Samuel Johnson, aka Dr. Johnson, (1709-1784) was the compiler of the first comprehensive English dictionary. He is also known as an essayist, literary critic and novelist, and above all as the subject of James Boswell's "Life of Johnson" (the whole thing comes also in one very big file from Project Gutenberg and broken down year by year as far as 1763, or alternatively abridged audio download).
As well as using quotations from Juvenal's Satires (our book for 21 November 2007) as epigraphs for some of his essays in The Rambler (The University of Virginia has Nos. 1-54, Nos. 55-112, and Nos. 171-208, but not Nos. 113-170 for some reason), Johnson published two poems in imitation of Juvenal. (Selected Essays, Penguin Classics)
The first was "London: A Poem" (in imitation of Juvenal's Third Satire -- Latin and English).

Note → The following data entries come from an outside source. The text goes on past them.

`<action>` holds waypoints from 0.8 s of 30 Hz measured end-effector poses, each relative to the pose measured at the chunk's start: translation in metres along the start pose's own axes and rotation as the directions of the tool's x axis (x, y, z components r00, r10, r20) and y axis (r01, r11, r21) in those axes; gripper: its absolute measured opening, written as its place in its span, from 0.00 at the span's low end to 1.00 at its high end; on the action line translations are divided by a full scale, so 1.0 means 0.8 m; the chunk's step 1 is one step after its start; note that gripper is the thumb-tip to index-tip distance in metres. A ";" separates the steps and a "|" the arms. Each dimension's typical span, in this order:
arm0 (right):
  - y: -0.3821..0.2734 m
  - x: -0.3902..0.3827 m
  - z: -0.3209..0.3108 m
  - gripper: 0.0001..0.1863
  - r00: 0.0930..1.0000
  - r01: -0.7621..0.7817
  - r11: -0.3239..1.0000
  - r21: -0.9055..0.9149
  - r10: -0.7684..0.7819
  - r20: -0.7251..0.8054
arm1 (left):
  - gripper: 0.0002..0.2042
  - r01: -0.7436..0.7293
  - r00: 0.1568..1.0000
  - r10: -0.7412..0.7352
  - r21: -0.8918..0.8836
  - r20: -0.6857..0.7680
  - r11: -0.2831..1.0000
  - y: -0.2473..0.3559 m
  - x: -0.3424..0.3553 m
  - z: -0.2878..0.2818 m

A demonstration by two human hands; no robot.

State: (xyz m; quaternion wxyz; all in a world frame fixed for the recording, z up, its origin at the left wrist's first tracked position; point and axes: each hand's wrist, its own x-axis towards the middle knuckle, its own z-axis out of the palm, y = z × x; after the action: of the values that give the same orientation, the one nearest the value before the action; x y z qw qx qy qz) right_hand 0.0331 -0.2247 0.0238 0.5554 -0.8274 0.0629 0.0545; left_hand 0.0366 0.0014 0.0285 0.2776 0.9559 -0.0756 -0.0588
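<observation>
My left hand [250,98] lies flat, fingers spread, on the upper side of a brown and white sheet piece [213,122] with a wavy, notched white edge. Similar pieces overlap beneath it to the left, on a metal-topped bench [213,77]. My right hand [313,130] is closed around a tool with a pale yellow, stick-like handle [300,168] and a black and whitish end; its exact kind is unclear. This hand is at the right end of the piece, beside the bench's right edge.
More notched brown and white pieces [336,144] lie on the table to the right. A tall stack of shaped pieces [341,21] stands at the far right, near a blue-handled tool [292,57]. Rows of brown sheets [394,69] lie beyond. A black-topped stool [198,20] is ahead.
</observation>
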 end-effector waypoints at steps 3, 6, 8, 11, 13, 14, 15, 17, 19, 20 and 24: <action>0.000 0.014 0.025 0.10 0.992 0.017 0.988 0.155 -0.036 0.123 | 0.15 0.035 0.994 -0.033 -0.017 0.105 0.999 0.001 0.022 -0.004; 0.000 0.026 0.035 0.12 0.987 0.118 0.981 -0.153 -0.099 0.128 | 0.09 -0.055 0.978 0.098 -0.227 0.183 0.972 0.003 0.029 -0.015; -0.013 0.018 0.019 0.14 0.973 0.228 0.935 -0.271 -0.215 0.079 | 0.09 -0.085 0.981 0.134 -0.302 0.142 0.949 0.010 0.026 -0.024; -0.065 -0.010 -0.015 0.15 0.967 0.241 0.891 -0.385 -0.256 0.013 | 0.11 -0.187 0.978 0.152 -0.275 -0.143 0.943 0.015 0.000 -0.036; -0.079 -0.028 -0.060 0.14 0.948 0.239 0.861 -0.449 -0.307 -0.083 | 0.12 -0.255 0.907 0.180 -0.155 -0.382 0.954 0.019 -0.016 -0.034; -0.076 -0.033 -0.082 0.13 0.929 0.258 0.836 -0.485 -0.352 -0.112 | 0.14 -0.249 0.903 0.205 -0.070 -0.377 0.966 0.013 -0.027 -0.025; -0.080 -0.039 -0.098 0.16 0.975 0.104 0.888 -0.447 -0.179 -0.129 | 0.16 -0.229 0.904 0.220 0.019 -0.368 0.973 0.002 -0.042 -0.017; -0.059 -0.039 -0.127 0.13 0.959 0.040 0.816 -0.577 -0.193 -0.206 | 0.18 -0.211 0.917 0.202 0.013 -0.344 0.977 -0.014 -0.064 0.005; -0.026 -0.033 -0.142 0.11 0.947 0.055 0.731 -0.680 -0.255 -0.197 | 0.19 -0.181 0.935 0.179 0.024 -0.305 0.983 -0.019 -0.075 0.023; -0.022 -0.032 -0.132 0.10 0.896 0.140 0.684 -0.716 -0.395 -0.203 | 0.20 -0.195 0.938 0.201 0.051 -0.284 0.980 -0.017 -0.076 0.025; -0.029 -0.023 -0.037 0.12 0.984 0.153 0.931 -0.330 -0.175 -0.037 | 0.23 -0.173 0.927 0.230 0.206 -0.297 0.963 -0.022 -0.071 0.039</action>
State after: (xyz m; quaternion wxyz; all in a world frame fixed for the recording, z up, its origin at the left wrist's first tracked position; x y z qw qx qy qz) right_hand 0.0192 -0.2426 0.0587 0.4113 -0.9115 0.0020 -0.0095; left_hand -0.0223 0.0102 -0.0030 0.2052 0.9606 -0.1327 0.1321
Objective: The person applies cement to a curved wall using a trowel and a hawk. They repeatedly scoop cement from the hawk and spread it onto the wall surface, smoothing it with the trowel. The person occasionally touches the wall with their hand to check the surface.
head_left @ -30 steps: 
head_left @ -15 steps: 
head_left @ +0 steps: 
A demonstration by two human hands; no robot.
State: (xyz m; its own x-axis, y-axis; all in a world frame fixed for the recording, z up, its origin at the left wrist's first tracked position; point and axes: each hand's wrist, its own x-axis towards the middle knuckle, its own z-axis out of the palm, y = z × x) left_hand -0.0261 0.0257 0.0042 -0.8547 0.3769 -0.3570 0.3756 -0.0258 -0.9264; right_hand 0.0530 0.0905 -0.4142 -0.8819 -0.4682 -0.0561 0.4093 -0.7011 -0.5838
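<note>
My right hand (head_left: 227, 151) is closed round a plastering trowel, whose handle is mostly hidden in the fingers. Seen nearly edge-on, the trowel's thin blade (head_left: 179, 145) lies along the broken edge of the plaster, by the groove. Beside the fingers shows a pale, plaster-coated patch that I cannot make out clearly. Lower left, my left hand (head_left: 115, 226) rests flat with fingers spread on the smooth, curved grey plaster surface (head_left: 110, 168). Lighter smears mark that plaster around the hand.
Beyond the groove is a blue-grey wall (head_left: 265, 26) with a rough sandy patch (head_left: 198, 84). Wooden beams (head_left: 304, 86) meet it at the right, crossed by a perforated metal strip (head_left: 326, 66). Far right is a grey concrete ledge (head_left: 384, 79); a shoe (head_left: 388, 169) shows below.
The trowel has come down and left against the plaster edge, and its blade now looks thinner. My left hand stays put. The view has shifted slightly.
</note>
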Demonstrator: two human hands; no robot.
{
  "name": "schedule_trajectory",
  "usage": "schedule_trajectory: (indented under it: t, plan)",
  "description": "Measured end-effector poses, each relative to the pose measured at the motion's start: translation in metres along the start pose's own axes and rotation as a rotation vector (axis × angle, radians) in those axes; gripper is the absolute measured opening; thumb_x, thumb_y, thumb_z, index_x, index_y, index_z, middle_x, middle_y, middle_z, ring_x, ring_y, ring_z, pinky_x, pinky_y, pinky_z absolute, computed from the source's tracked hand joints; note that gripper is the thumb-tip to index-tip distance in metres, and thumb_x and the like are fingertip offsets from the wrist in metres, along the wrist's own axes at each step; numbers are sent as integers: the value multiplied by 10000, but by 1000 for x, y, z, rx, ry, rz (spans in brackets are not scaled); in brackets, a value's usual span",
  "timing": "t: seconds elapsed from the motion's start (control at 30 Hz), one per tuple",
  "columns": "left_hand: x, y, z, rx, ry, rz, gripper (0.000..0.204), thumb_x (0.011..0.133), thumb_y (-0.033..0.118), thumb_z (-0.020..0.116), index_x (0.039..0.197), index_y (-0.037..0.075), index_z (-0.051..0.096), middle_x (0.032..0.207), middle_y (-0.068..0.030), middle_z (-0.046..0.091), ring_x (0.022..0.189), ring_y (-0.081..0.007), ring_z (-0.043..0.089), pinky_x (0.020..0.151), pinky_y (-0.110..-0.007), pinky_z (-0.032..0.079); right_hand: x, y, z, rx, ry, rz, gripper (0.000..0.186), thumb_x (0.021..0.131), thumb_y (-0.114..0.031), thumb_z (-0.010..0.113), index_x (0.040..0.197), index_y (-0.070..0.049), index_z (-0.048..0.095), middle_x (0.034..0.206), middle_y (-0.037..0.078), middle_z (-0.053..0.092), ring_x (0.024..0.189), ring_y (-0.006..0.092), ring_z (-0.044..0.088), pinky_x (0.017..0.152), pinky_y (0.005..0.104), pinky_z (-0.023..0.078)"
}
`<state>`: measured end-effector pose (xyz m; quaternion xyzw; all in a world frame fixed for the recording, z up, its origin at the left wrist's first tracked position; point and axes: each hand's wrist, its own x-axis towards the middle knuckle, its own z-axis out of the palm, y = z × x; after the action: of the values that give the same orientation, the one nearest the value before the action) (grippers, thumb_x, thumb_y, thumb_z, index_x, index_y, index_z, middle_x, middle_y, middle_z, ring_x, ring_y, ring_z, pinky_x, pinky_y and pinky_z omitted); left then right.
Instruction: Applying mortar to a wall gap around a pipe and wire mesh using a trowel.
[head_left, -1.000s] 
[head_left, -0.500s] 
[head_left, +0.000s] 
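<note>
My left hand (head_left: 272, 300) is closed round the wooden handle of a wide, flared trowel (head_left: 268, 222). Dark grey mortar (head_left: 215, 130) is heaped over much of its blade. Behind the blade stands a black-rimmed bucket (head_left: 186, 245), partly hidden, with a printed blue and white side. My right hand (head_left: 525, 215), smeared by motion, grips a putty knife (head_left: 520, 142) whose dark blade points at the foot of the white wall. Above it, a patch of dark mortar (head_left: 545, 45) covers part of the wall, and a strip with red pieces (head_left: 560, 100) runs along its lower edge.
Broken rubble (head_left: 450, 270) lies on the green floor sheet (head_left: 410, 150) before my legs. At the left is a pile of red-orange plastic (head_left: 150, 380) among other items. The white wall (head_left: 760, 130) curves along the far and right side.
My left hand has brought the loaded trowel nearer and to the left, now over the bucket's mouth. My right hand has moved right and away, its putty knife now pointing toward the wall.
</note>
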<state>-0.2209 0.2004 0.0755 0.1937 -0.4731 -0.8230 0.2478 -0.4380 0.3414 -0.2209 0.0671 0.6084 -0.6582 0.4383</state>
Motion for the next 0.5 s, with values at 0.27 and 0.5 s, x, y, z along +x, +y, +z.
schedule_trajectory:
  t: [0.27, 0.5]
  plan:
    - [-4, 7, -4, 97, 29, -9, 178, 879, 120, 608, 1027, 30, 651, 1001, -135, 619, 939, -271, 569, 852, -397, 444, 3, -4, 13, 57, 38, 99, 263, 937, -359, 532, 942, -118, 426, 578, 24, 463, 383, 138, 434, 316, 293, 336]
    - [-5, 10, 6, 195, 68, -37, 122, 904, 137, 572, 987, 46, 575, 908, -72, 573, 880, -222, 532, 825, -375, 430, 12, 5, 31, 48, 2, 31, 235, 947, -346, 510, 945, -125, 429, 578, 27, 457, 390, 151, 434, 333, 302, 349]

Boswell (about an eighth of the way down this page, starting at But what first displayed his transcendent powers) explains how the poem came to be published, giving Johnson’s letters to Edward Cave, the printer, and informing us that Johnson was paid 10 guineas for the copyright by the publisher. Boswell comments:
To us who have long known the manly force, bold spirit, and masterly versification of this poem, it is a matter of curiosity to observe the diffidence with which its authour brought it forward into publick notice, while he is so cautious as not to avow it to be his own production; and with what humility he offers to allow the printer to "alter any stroke of satire which he might dislike." That any such alteration was made, we do not know. If we did, we could but feel an indignant regret; but how painful is it to see that a writer of such vigorous powers of mind was actually in such distress, that the small profit which so short a poem, however excellent, could yield, was courted as a "relief."
He then goes on to record the positive critical reviews the poem got on its publication, the first edition being sold out within a week, necessitating a second edition.
Johnson's second Juvenal imitation was "The Vanity of Human Wishes", based on Juvenal's Tenth Satire -- English and Latin. Boswell's comments on the poem and its composition (top of this page) include this remark on further imitations of Juvenal:
I remember when I once regretted to him that he had not given us more of Juvenal's Satires, he said, he probably should give more, for he had them all in his head; by which I understood, that he had the originals and correspondent allusions floating in his mind, which he could, when he pleased, embody and render permanent without much labour. Some of them, however, he observed were too gross for imitation.